I do not agree that restricting it to UTF-8 (or to Unicode in general) is a fair and reasonable design decision (although UTF-8 may be reasonable if Unicode is somehow required anyways (you should avoid requiring Unicode if you can though), especially the program is also expected to deal with ASCII in addition to requiring Unicode), but regardless of that, the number of code points is not usually relevant (and substring operations indexed by code points is not usually necessary either), and the number of bytes will be more important, and some programs should not need to know about the character encoding at all (or only have a limited consideration of what they do with them).
(One reason you might care about the number of code points is because you are converting UTF-8 to UTF-32 (or Shift-JIS to TRON-32 or whatever else) and you want to allocate the memory ahead of time. The number of characters (which is not the same as the number of code points in the case of Unicode, although for other character sets it might be) is probably not important; if you want to display it, you will care about the display width according to the font, and if you are doing editing then where one character starts and ends is going to be more significant than how many characters they are. If you are using and indexing by the number of code points a lot (even though as I say that should not usually be necessary), then you might use UTF-32 instead of UTF-8.)

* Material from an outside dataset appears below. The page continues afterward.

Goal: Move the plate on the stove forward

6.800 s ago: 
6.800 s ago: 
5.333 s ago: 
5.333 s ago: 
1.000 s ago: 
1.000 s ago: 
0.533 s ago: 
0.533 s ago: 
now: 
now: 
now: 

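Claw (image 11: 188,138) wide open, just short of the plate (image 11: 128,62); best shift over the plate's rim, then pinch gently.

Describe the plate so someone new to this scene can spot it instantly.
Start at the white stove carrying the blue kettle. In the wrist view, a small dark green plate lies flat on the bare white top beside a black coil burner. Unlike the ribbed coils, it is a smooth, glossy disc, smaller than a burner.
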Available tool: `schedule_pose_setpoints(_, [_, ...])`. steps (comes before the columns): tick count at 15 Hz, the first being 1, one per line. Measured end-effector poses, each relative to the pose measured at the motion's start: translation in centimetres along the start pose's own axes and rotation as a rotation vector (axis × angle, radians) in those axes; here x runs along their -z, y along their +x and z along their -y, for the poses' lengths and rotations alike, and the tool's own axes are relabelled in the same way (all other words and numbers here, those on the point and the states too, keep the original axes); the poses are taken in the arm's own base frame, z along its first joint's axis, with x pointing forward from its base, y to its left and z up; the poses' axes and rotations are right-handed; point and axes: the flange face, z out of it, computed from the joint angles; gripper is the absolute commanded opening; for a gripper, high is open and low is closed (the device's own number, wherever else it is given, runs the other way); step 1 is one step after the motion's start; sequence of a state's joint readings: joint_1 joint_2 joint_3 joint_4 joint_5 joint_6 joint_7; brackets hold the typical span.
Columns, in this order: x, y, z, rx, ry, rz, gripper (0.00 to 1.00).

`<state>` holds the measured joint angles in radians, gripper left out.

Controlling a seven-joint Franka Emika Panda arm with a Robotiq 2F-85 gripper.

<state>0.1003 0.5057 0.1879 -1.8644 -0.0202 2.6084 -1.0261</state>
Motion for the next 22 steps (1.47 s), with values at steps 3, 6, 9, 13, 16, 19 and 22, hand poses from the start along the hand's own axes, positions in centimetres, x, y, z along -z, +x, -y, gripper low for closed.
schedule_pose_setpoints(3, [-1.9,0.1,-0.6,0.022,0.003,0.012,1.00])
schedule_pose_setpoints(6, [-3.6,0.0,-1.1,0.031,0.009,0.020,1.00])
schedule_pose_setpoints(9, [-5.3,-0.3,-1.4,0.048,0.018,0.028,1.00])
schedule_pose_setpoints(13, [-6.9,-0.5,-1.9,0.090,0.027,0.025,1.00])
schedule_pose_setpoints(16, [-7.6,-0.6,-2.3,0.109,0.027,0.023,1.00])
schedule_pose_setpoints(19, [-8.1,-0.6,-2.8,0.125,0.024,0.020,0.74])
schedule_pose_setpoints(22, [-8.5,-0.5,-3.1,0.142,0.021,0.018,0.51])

(It is also my opinion that Unicode is not a good character set.)
> data types won't matter (hence XML doesn't have them, but after that JSON got them back)
JSON does not have very much or very good data types either, but (unlike XML) at least JSON has data types. ASN.1 has more data types (although standard ASN.1 lacks one data type that JSON has (key/value list), ASN.1X includes it), and if DER or another BER-related format is used then all types use the same framing, unlike JSON. One thing JSON lacks is octet string type, so instead you must use hex or base64, and must be converted after it has been read rather than during reading because it is not a proper binary data type.

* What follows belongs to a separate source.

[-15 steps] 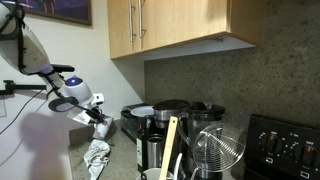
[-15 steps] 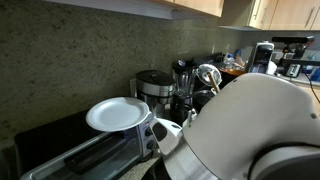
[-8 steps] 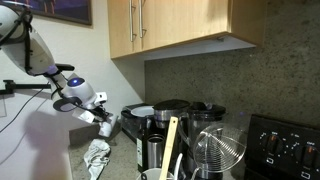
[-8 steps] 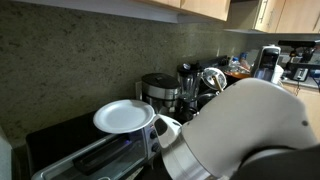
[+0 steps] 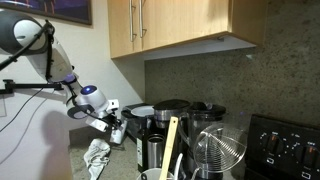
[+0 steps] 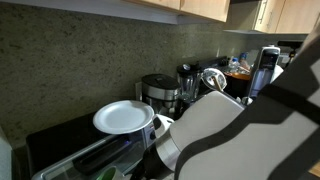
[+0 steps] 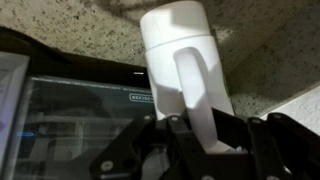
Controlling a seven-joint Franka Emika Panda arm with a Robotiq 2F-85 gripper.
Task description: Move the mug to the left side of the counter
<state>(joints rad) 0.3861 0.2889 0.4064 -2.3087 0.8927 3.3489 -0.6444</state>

> The funny thing about namespaces is that the prefix, by the XML docs, should be meaningless -- instead you should look at the URL of the namespace. It's like if we read a doc with snake:front-left-paw, and ask how come does a snake have paws? -- Because it's actually a bear -- see the definition of snake in the URL!
This is true of any format that you can import with your own names though, and since the names might otherwise conflict, it can also be necessary. This issue is not only XML (and JSON does not have namespaces at all, although some application formats that use it try to add them in some ways).

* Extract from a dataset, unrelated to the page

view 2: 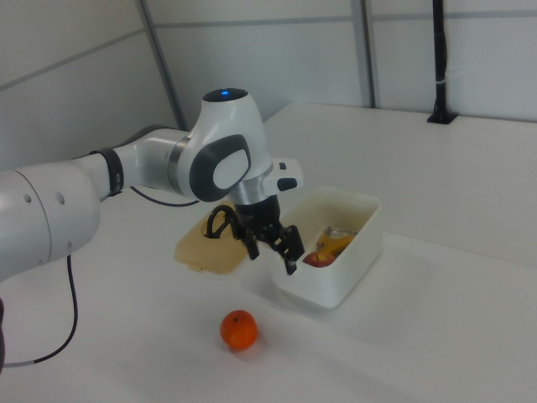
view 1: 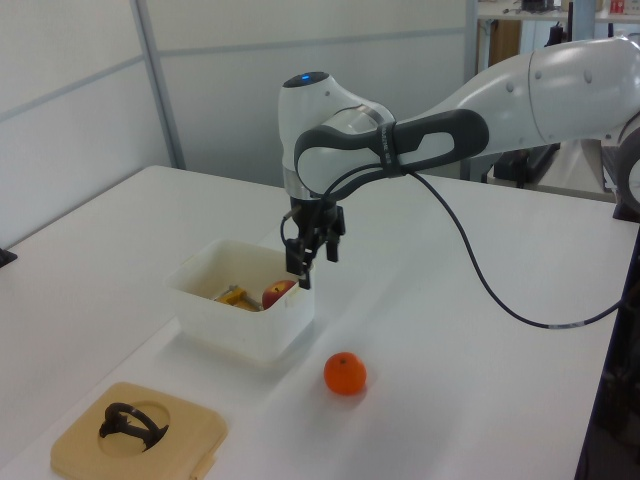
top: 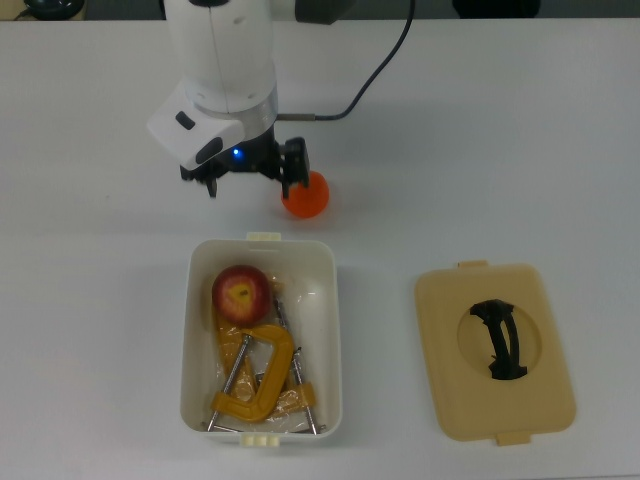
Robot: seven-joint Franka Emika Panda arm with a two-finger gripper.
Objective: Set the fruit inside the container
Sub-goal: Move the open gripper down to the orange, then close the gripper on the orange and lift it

The <article> command in HTML can be useful, even if most implementations do not do much with it. For example, a browser could offer the possibility to print or display only the contents of a single <article> block, or to display marks in the scrollbar for which positions in the scrollbar correspond to the contents of the <article> block. It would also be true of <time>; although many implementations do not do much with it, they could do stuff with it. And, also of <h1>, <h2>, etc; although browsers have built-in styles for them, allowing the end user to customize them is helpful, and so is the possibility of using them to automatically display the table of contents in a separate menu. None of these behaviours should need to be standardized; they can be by the implementation and by the end user configuration etc; only the meaning of the commands will be standardized, not their behaviour.
"Meaning" has a rather vague meaning, but behavior is exact. If I know the behavior, it becomes a tool I can employ. If I only know supposed behavior, I cannot really use that. E.g. why we have so much SEO slop and so little "semantic" HTML? Because the behavior of search engines is real and thus usable, even when it is not documented much.